А дальше – как в сказке: чем дальше, тем страшнее: Аннушка съезжает от любезно приютившей ее Гертруды Иванны в общагу, потому как жить с Гертрудой Иванной ох как непросто. Гертруда Иванна встает рано-рано и сразу начинает шуршать в кухне, а шуршит она, пока Аннушкин мудильник не прозвонит. В кухне у Гертруды Иванны все на своих местах расставлено, а Аннушка все эти места забывает; в жизненные планы Аннушки не входит поддержание порядка на чужой кухне. К тому же Гертруда Иванна просит Аннушку засветло возвращаться, вот странная! Аннушка уже невинности-то лишилась – неувязочка номер сто один. Поблагодарив женщину, оттрубившую в лагере свои лучшие годы, Аннушка съехала в общагу.
Интермеццо
Сальто-морале куда опаснее, чем сальто-мортале.
ОНО было никаким и длинным, грязно-мутно-с ер ого цвета, около десяти этажей от роду. К ОНО вела долгая дорога бежавших в Московию.
ПЕРВЫЙ СУФЛЕР КОРРЕКТОРА, ОТОДВИГАЯ РУКОПИСЬ: нет существительного, согласующегося с причастием «бежавших».
ОНО стояло великим памятником соцреализму, социализму, тоталитаризму и проч. ОНО смотрело на мир десятками непромытых или прикрытых тряпьем окон, заклеивающихся на зиму – и наоборот – по весне.
Напоминая тюрьму или казарму, ОНО все же считалось жилой площадью. И прав был гр. Булгаков, писавший в свое время, будто москвичей испортил квартирный вопрос. Впрочем, не только москвичей: гостей столицы тот тоже здорово у.е.-л. Но припевочкам до сих пор снится полет Ритки!
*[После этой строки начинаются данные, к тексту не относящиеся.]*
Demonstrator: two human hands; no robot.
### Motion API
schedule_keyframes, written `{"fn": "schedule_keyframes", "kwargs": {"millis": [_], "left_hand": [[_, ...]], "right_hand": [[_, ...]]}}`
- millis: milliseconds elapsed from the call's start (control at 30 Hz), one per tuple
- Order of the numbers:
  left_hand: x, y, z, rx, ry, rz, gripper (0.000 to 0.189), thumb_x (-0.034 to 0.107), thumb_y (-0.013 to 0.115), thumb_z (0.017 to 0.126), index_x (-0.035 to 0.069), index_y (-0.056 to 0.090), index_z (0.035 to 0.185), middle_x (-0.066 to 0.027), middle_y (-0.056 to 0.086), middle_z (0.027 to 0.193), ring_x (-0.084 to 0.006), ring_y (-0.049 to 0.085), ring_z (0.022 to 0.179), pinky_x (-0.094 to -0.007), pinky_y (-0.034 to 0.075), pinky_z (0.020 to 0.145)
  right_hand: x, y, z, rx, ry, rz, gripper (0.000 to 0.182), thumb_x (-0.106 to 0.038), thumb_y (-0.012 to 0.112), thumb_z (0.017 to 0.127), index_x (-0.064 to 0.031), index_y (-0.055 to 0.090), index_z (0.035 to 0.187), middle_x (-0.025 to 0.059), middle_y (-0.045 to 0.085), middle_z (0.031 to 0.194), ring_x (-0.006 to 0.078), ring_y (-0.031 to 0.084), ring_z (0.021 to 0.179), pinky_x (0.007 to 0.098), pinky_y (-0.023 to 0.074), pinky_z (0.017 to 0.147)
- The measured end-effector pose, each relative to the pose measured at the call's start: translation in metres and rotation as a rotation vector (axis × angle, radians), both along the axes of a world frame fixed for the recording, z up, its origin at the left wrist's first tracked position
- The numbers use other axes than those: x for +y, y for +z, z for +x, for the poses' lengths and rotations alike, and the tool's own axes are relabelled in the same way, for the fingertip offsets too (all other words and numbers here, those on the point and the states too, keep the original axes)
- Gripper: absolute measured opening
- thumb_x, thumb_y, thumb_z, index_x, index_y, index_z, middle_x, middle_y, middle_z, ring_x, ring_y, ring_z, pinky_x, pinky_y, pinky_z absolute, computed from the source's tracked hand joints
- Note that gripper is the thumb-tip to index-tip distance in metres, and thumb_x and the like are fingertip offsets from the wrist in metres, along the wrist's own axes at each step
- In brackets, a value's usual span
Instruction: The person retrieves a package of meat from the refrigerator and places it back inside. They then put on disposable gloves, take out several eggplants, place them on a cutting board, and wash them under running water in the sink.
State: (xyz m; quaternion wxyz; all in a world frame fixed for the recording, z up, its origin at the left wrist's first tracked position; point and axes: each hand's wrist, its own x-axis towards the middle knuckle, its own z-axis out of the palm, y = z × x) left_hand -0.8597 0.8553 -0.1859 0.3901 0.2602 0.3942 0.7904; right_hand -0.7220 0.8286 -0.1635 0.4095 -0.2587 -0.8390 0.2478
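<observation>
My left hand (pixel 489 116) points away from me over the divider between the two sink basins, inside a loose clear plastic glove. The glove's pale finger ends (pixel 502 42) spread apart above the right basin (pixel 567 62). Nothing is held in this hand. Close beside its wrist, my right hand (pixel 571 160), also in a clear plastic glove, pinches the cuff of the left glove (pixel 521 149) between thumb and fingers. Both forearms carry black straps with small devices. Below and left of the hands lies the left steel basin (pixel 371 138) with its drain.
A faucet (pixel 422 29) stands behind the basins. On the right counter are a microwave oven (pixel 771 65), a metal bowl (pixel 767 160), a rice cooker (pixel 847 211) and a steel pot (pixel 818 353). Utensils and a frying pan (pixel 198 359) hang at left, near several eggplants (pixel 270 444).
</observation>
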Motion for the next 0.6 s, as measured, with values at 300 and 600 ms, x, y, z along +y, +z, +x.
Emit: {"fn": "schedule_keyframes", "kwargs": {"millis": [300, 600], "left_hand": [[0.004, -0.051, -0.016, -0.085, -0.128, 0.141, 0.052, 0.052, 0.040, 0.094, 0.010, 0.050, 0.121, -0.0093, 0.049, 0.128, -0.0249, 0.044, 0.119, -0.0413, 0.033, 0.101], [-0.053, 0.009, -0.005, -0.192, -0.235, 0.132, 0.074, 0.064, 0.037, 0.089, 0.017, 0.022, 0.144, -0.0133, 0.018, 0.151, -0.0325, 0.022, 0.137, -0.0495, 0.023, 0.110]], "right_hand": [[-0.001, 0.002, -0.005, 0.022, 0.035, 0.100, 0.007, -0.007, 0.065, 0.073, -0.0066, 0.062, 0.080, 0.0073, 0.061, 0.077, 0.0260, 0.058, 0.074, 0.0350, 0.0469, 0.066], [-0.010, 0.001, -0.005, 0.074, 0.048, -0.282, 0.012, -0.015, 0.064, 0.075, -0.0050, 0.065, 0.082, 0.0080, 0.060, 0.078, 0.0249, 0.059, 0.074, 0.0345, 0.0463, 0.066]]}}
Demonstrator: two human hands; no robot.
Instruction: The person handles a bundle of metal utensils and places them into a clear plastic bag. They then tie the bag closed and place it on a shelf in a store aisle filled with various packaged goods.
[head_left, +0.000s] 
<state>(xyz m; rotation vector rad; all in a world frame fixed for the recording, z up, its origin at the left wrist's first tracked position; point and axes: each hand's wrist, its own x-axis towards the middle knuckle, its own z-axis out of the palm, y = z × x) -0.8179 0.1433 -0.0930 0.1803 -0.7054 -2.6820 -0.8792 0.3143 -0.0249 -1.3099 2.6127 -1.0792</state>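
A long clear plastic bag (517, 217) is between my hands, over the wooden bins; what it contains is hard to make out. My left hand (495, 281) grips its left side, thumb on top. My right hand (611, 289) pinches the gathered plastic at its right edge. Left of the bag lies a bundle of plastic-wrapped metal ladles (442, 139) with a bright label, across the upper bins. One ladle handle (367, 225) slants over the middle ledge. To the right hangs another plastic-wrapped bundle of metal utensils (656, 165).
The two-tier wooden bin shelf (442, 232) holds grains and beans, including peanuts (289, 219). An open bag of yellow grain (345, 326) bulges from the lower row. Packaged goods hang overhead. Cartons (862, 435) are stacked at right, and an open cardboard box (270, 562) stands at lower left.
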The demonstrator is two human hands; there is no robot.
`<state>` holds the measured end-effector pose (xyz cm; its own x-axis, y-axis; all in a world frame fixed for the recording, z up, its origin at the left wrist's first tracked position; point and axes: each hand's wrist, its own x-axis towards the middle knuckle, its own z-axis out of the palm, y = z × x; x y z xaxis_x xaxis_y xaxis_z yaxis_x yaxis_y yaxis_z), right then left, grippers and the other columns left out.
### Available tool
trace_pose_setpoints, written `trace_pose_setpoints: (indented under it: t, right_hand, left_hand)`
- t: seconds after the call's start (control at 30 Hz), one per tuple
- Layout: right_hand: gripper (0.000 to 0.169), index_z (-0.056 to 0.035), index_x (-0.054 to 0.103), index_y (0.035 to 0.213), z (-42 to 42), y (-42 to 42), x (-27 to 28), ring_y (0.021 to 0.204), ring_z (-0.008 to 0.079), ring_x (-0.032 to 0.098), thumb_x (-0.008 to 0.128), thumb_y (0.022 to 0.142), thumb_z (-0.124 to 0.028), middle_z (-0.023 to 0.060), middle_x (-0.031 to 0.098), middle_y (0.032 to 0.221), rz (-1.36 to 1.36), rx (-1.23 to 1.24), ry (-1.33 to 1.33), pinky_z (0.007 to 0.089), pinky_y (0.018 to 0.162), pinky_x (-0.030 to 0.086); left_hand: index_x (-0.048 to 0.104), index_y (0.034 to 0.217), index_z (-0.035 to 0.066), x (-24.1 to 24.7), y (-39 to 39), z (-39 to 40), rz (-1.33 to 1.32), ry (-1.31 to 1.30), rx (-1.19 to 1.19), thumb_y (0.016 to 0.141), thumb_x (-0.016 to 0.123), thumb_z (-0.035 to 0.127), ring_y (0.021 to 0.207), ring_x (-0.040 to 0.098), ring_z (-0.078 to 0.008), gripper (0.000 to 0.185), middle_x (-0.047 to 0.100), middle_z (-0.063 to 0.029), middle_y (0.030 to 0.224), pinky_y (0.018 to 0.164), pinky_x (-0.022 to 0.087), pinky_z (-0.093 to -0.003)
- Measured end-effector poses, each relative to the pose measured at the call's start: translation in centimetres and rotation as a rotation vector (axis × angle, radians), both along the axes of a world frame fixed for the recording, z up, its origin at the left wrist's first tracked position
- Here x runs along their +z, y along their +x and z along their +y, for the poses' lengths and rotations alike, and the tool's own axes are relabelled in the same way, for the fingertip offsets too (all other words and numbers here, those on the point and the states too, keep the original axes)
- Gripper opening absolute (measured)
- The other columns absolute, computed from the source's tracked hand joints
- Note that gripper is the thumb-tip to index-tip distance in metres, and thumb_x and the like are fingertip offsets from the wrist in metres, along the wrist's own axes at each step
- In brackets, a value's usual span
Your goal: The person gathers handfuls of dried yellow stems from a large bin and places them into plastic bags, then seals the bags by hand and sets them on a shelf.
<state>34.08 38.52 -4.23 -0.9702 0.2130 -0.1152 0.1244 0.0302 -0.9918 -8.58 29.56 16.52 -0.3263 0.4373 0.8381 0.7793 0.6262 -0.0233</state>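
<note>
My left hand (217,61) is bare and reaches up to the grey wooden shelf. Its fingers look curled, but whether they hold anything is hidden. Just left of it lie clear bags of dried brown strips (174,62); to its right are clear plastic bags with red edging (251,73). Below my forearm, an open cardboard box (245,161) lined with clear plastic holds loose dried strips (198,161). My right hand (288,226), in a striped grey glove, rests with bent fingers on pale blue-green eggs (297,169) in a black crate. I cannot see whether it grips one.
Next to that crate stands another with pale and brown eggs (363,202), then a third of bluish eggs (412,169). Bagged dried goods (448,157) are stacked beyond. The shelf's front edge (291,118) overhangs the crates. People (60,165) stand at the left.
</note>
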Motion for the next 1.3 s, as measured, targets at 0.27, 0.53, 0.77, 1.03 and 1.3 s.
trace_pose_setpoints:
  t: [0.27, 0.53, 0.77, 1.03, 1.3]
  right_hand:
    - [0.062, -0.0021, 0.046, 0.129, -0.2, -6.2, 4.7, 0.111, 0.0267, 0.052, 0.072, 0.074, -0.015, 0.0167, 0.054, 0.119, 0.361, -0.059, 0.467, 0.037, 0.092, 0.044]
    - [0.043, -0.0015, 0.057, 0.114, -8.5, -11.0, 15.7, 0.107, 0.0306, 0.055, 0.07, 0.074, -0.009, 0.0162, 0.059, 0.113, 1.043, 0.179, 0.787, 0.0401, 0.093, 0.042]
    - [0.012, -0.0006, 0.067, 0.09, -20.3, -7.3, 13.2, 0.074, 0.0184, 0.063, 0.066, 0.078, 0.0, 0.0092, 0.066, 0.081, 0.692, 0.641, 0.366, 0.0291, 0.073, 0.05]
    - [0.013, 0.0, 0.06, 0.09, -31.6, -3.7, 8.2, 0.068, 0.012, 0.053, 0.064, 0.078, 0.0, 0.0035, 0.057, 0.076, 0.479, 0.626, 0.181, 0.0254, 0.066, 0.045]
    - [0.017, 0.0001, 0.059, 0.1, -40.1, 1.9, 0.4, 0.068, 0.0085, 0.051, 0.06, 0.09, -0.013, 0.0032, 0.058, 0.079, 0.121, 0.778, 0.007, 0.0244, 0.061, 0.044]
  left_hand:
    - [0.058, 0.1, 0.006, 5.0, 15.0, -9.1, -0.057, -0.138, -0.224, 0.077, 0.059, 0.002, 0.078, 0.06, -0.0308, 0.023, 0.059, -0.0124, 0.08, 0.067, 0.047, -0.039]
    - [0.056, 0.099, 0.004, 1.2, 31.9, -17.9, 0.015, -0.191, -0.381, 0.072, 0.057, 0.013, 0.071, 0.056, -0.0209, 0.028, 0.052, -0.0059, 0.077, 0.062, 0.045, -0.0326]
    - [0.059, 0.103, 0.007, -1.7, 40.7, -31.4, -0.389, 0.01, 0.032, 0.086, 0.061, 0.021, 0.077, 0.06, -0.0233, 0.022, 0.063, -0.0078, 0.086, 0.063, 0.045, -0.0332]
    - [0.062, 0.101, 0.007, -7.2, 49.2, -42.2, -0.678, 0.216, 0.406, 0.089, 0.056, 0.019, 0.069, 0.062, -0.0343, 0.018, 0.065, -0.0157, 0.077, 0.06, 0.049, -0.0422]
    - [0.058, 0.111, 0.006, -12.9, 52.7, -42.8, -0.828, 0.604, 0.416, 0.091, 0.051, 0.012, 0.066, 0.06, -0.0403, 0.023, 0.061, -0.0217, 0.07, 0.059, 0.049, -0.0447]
И кажется им, будто летят вместо нее – они, стопудово: летят в конце XX, а не в первой трети, и всё тут. Так вот: кружат они себе, кружат по небу, только вот не голыми ведьмами на метлах, направленных к Лысой, и не на ковре-самокате, а на лайнере, и красавицами. Короче, парят они, бла-бла-бла, легко посверкивая колечками с изумрудами (бриллиантами, яхонтами – кто что любит) к своему, как всегда, вычитанному в страшных сказках Кому-то, кто подарит им небеса из голубых норок, солнце из платины да траву из малахитов.